The lac Operon: An Inducer Operon

Transcriptional operons, which have proteins that bind to repress or activate transcription, which depends on the local environment and the cell’s demands, are the third form of gene regulation in prokaryotes organisms. As previously indicated, when glucose concentrations are low, E. coli can use other sugars as energy sources. The cAMP–CAP protein complex works as the positive regulator for inducing transcription in this approach. One such sugar source is lactose. The lac operon includes the genes necessary for obtaining and digesting lactose from the environment.

However, two criteria must be satisfied for the lac operon to be active. First and foremost, the glucose level must be extremely low or non-existent. Lactose, on the other hand, is required. The lac operon is only transcribed when lactose is present and glucose is absent. This makes sense for the cell since creating the proteins to digest lactose would be energy inefficient if glucose was abundant or lactose was unavailable. 
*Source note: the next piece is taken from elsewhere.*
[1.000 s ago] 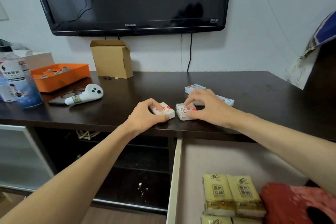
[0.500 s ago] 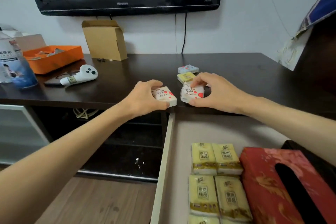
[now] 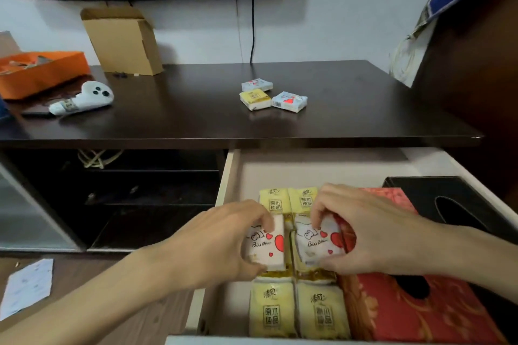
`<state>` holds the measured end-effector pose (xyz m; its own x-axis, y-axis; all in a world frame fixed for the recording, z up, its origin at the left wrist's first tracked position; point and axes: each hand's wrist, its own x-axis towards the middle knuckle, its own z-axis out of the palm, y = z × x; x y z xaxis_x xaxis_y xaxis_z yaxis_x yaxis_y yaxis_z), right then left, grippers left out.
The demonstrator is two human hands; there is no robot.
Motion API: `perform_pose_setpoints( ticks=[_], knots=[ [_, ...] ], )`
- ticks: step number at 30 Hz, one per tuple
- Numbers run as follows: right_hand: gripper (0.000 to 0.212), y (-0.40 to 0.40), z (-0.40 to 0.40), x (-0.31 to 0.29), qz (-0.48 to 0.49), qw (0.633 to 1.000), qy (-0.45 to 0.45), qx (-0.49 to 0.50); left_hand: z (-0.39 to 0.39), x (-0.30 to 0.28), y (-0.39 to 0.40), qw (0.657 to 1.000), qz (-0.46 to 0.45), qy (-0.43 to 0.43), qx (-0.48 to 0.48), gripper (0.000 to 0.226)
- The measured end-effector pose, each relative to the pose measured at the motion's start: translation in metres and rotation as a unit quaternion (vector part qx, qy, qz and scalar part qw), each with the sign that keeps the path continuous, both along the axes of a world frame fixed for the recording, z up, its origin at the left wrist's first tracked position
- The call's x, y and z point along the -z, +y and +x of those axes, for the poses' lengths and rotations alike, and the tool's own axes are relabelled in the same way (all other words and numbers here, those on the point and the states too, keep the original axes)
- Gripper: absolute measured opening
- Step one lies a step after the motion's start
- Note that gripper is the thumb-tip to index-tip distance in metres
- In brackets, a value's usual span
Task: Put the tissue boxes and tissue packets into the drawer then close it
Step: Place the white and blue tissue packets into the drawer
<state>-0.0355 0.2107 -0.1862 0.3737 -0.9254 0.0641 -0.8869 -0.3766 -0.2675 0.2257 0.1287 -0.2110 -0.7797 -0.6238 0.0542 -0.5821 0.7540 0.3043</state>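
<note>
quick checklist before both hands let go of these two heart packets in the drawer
1. Left hand grips its white heart packet: ok.
2. Right hand grips the other heart packet: ok.
3. Both packets are over the drawer, above the yellow packets: ok.
4. Packets resting on the yellow row, not in the air: cannot tell.
5. Room beside the red tissue box: ok, the right packet overlaps its edge in view.
6. Tabletop cleared of packets: not ok, three small packets remain, so do not close the drawer yet.
</note>
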Motion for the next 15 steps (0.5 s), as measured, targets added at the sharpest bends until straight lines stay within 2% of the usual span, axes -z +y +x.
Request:
perform_pose_setpoints(
  ticks=[4, 10, 15],
  knots=[
    [0.039, -0.003, 0.009, 0.008, -0.004, 0.999, 0.04, 0.001, -0.003, 0.003, 0.006, 0.999, -0.015, 0.0, 0.037, 0.046],
    [0.037, -0.009, 0.018, 0.011, 0.014, 0.997, 0.069, 0.009, -0.008, 0.009, 0.013, 0.994, -0.09, -0.042, 0.044, 0.051],
    [0.037, -0.011, 0.02, 0.016, 0.046, 0.996, 0.079, 0.019, -0.012, 0.016, 0.011, 0.993, -0.107, -0.025, 0.054, 0.048]
  ],
)
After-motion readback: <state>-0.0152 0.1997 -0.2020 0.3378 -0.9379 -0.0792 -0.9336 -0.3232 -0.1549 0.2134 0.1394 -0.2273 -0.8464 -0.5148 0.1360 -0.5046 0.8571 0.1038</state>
• When Glucose is present and lactose is absent, the cAMP levels are low, leaving the activator CAP inactive. Hence, there’s no binding of the RNA polymerase and no transcription as well
• When both glucose and lactose are present, the CAP activator remains inactive, and the lac repressor isn’t functional as lactose, an inducer is present. Hence, basal level transcription occurs
• When glucose and lactose are absent, the CAP activator is high as cAMP is also present. Yet, the lac repressor is functional and hence prevents transcription
• When glucose is absent and lactose is present, cAMP levels are high, leading to the active binding of CAP and RNA polymerase. The lac repressor is inactive since lactose and an inducer is present. Hence, effective transcription occurs 

Conclusion

Genes in prokaryotes are organised in operons, DNA sections containing a promoter, an operator, and one or more genes that encode proteins required for a specific purpose. Lac operon regulation is a good example of bacterial gene regulation. When lactose is present, RNA polymerase attaches to the promoter, turning on the operon; the lac repressor binds to the operator; when lactose is absent, turning down the operon. The top operon demonstrates negative regulation. Attenuation, a mechanism involving RNA secondary structures, regulates the trp operon.